With this week’s Daytona 500, NASCAR begins a new era with races broken up into three stages before declaring a winner. It’s a revolutionary idea that goes back to the sport’s short track, roots but also provides more “winning moments” in the hopes of drawing more fans for longer period of time to tune into the races.
In short, NASCAR had to do something this offseason with its ratings slide showing no signs of slowing down. 22 of 29 Cup races declined in ratings, continuing a viewership freefall that stretches back for the better part of a decade. Just how bad has NASCAR’s tailspin been? They’ve lost almost half of their audience since the sport’s peak in the mid-2000s with a 45% dip since 2005.
There are many theories surrounding why NASCAR’s ratings have fallen so fast and so far compared to other sports. There’s drivers that might not connect as well as their predecessors, constant rule changes and tweaks that make the sport tough to follow, inconsistent start times for races, over-expansion to new tracks in non-traditional markets, a recession that hit traditional NASCAR fanbases with more lasting impact than others, and the fact that there’s more television options than ever before.
Since 2005, Nascar’s television viewership is down 45%. #wsj
— Brad Adgate (@badgate) February 23, 2017
No matter how NASCAR got in this situation, it’s the fact that it’s been so difficult to try to get out of it that is most concerning. Every year, one thinks NASCAR ratings have bottomed out, they seem to dip lower.
With NASCAR reaching its breaking point, it’s no shock to see such a bold move in the fundamental change to how races are structured from green flag to checkered flag. In actuality, though, it could be just the beginning of sweeping changes to a sport desperately in need of positive momentum.
The Wall Street Journal has a fascinating dive into NASCAR television ratings and the struggles facing the sport’s executives and television partners NBC and Fox. While the France family drama at the top level of NASCAR makes for interesting reading, there are a couple of nuggets related to the sport’s relationship with its television partners that are fascinating.
One of those insights WSJ reports is NBC executives pressing NASCAR to do something drastic to reverse the ratings decline, which led to the thinktank meeting that produced the idea to race in stages. With the networks paying hundreds of millions of dollars for NASCAR television packages and the races likely not producing the ratings anticipated, NBC and Fox are pushing hard to get a better return on their investment than they’re currently receiving.
Another even more substantial evolution proposed by NBC would be to move some NASCAR races to the middle of the week in primetime to move away from the NFL on Sundays.
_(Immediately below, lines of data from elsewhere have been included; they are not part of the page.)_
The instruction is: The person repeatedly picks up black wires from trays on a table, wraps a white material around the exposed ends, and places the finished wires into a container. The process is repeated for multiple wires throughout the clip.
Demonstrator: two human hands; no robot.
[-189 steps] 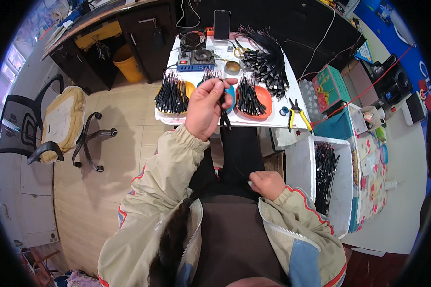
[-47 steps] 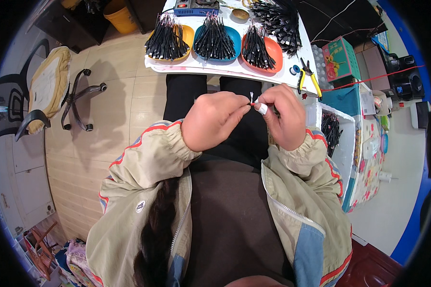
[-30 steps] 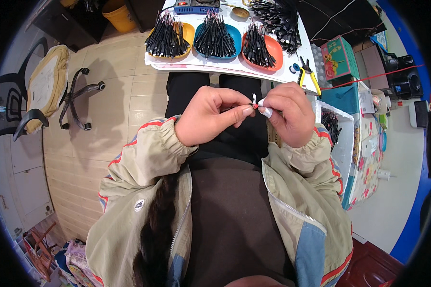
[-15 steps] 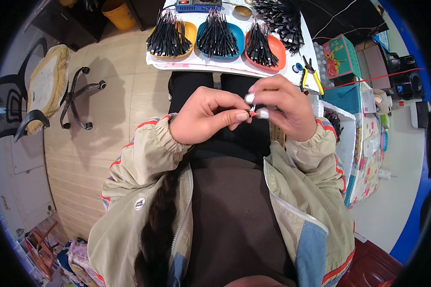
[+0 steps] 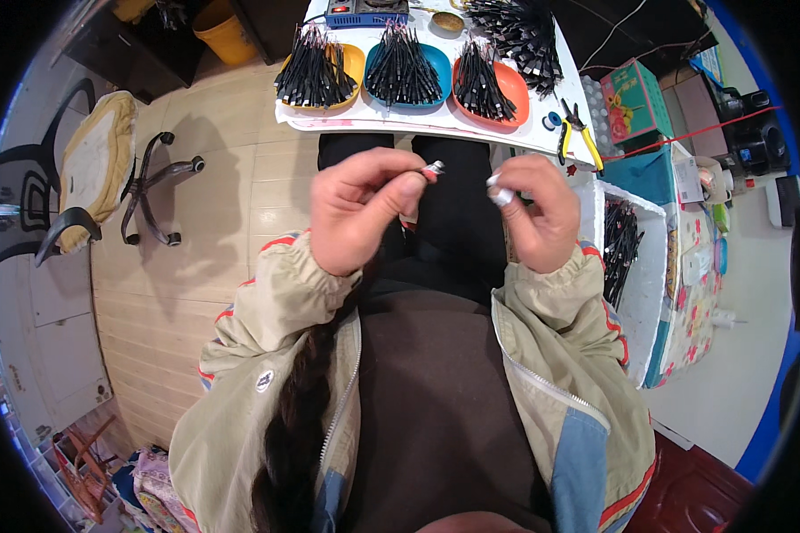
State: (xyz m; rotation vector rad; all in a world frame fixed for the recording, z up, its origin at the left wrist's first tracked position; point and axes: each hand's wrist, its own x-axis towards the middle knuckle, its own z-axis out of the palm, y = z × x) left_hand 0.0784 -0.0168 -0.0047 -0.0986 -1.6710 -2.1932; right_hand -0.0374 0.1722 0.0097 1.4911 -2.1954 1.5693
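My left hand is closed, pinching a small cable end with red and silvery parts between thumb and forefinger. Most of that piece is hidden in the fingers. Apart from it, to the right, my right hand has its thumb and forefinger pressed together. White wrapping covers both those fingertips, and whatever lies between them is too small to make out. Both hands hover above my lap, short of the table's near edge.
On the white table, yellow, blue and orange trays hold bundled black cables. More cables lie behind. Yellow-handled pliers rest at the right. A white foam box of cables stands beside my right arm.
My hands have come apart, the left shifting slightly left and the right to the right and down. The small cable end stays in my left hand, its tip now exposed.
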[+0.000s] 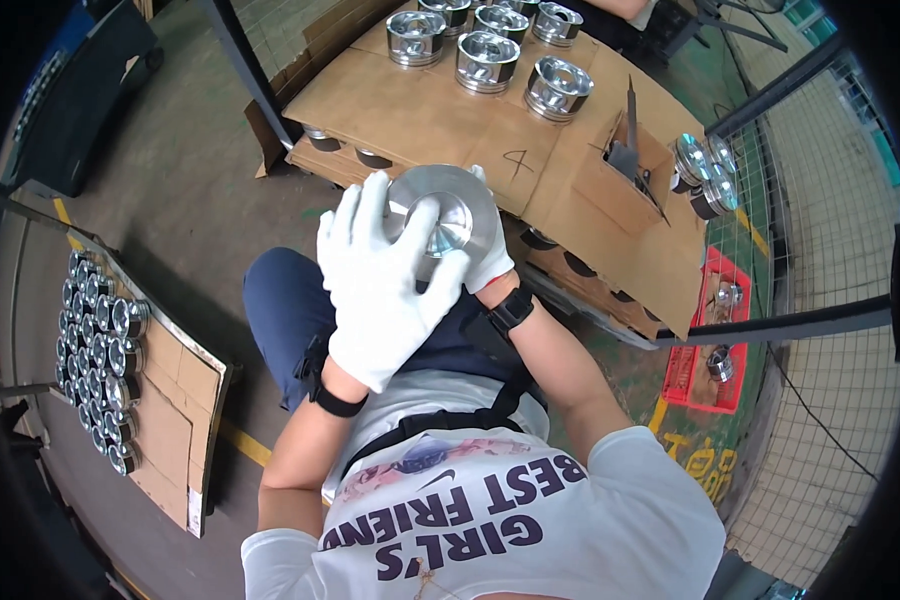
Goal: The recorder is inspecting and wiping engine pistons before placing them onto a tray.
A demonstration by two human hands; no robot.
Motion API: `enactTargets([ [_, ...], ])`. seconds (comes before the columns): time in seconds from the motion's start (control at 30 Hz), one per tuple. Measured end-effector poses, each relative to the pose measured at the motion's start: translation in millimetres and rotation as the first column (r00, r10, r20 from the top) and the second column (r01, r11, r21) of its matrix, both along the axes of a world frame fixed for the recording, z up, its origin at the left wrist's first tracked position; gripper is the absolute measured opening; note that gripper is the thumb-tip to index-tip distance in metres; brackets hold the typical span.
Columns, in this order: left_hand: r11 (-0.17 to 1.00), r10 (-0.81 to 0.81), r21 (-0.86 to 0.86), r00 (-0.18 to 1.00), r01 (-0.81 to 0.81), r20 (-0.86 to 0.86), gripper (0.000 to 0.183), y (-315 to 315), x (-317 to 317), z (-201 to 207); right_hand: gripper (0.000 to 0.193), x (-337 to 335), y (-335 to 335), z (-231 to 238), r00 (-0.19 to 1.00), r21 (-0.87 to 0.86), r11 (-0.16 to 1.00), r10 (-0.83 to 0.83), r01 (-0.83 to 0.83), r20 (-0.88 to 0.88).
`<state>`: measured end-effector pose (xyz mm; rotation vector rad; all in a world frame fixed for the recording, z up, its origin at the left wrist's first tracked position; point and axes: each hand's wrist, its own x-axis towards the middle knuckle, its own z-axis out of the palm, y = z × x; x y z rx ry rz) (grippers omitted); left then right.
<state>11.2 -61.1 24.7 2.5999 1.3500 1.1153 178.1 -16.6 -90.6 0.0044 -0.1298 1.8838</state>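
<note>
A shiny metal piston (453, 186) is held in front of my body, its round, dished crown turned up toward me. My right hand (492, 262), in a white glove, grips it from the right side; most of those fingers are hidden behind the metal. Across its left part lies my left hand (378, 275), also gloved, with fingers spread. One finger touches the dished middle of the crown, and the thumb lies near its lower rim. The piston's underside is out of sight.
Several pistons (486, 62) stand on a cardboard-covered stack (450, 125) ahead. A small open carton (625, 185) holds dark tools there, with more pistons (712, 178) at the right. Another pallet of pistons (95, 350) is at left. A red crate (678, 375) sits on the floor.
</note>
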Motion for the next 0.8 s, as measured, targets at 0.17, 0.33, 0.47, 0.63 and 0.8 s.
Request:
enactTargets([
  [0.17, 0.996, -0.042, -0.086, 0.995, 0.034, -0.094, 0.053, 3.9, 6.1, 4.4, 0.061, -7.8, -5.9, 17.0, 0.995, -0.075, 0.997, 0.021, -0.014, 0.098],
  [0.33, 0.979, -0.189, -0.109, 0.97, 0.174, -0.151, 0.047, 7.4, -3.3, -0.1, 0.061, -3.2, -5.0, 9.7, 0.996, -0.071, 0.997, -0.019, 0.026, 0.085],
  [0.47, 0.977, -0.21, -0.068, 0.972, 0.203, -0.106, 0.024, 7.7, -16.0, 6.2, 0.066, -3.4, -7.4, 14.5, 0.999, -0.034, 0.999, 0.005, -0.004, 0.041],
  [0.63, 0.992, -0.126, -0.046, 0.981, 0.12, -0.15, 0.018, 2.6, -23.2, 13.1, 0.067, -7.2, -9.9, 18.7, 0.063, 0.578, 0.816, -0.576, -0.015, 0.815],
  [0.8, 1.0, 0.016, 0.024, 0.984, -0.012, -0.175, 0.018, 6.6, -29.6, 15.7, 0.058, -0.6, 5.9, 12.9, 0.998, -0.008, 0.999, 0.046, -0.046, -0.042],
])
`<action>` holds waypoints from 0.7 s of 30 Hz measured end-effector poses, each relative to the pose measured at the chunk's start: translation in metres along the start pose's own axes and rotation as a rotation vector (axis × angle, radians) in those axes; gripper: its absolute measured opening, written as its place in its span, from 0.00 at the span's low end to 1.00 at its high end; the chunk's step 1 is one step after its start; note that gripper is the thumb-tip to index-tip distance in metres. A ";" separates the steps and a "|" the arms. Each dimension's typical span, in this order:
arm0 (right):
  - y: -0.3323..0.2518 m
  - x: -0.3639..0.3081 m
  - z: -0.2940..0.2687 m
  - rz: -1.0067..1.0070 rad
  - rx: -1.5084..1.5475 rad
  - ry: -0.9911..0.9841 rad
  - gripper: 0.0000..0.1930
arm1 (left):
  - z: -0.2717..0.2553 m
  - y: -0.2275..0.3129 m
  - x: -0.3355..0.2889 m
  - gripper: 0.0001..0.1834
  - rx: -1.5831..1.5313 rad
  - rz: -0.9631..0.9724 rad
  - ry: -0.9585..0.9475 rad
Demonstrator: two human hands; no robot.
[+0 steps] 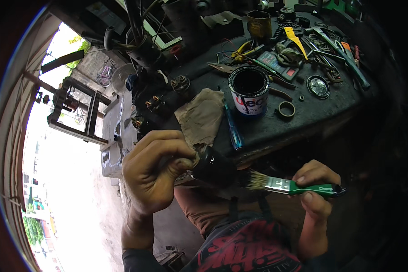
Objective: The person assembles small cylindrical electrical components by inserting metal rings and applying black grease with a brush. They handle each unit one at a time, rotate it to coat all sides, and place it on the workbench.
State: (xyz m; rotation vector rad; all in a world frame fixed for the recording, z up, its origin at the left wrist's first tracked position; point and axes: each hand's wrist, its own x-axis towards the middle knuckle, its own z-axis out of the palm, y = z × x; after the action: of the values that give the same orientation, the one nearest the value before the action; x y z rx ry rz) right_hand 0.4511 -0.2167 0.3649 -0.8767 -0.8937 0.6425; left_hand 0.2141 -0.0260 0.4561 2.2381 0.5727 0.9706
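Your right hand (318, 172) wraps the brush (279, 184); your left hand (155, 172) pinches a dark part (213, 165) near the bristles (257, 181). Its visible side looks coated; what's left is unclear.

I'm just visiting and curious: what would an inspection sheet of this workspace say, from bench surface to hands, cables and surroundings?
Surface: dark workbench, crowded toward its far side.
Work items: open paint can, upright, dark drips down its wall; paintbrush, green-handled; glossy black part, shape unclear.
Clutter: yellow-handled pliers, a flat yellow tool and other hand tools; a wrinkled brown sheet lies left of the can.
Hands: left hand pinches the black part between its fingers; right hand grips the paintbrush, bristles toward the part; too dark to tell whether they touch.
Cables: thin wires near the pliers; connections unclear.
Surroundings: bright opening at left, dark metal frame, purple bicycle.
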 end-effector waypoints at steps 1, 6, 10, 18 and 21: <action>-0.003 -0.003 -0.001 -0.041 0.052 0.025 0.19 | 0.000 0.001 0.002 0.06 0.008 -0.011 -0.011; 0.007 -0.007 0.006 -0.156 -0.216 -0.022 0.19 | 0.003 0.001 0.010 0.04 0.004 -0.002 -0.054; 0.017 -0.006 0.001 -0.107 -0.071 -0.065 0.17 | -0.003 -0.003 0.016 0.05 0.013 -0.001 -0.087; 0.016 -0.022 0.007 -0.144 -0.286 -0.004 0.19 | 0.006 -0.002 0.020 0.03 -0.082 -0.215 -0.125; 0.022 -0.020 0.006 -0.116 -0.235 -0.022 0.18 | 0.004 -0.004 0.020 0.04 -0.058 -0.204 -0.180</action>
State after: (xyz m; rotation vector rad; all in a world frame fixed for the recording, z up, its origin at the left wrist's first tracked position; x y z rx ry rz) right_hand 0.4335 -0.2189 0.3408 -1.0205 -1.0466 0.4525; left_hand 0.2297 -0.0126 0.4608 2.1393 0.6672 0.6671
Remember this one? #DAYTONA500
— NASCAR (@NASCAR) February 23, 2017
Only about a third of the NASCAR season goes head-to-head with the NFL, but it is indeed a killer on the ratings. The NASCAR Chase/Playoff that takes place during the fall should be the climax of the season when more people are tuned in, but that’s not the case. NASCAR averaged 4.6 million viewers last season and yet only the final 2 races in the Chase at Phoenix and Homestead managed to crack 4 million viewers.
Were NASCAR to run their playoff races in primetime on a Tuesday or Wednesday night they could own one night of the week during the fall. (If this discussion sounds familiar it’s the same idea that’s been bouncing around MLS for quite some time in getting away from competing with the NFL) Not only could that help push more viewers to NASCAR, it could also help improve the primetime ratings of their cable partners as well.
Naturally, there is a downside to the idea of more midweek races, namely attendance. As ratings have declined for NASCAR so have butts in the seats. If races were to run on a Tuesday or Wednesday night, it would almost kill any hopes of getting sellout crowds to the track. And what about other events like practice, qualifying, and the X-Finity Series? How many fans are realistically going to show up for a Tuesday afternoon X-Finity Series race at Dover?
While NBC’s Jon Miller told the WSJ that the midweek idea isn’t on the table for now, the mere mention of it does show just how desperate all parties involved truly are to find a solution here.
You can bet everyone associated with NASCAR will watch the television ratings very closely this season. If ratings continue to slide despite the transformational changes of racing in stages and constructing more designed breaks in action to better suit television viewing habits and fan interests, NASCAR will have to go back to the drawing board and come up with something else in order to win back fans. And it might have to be something even more drastic than what we will see this season.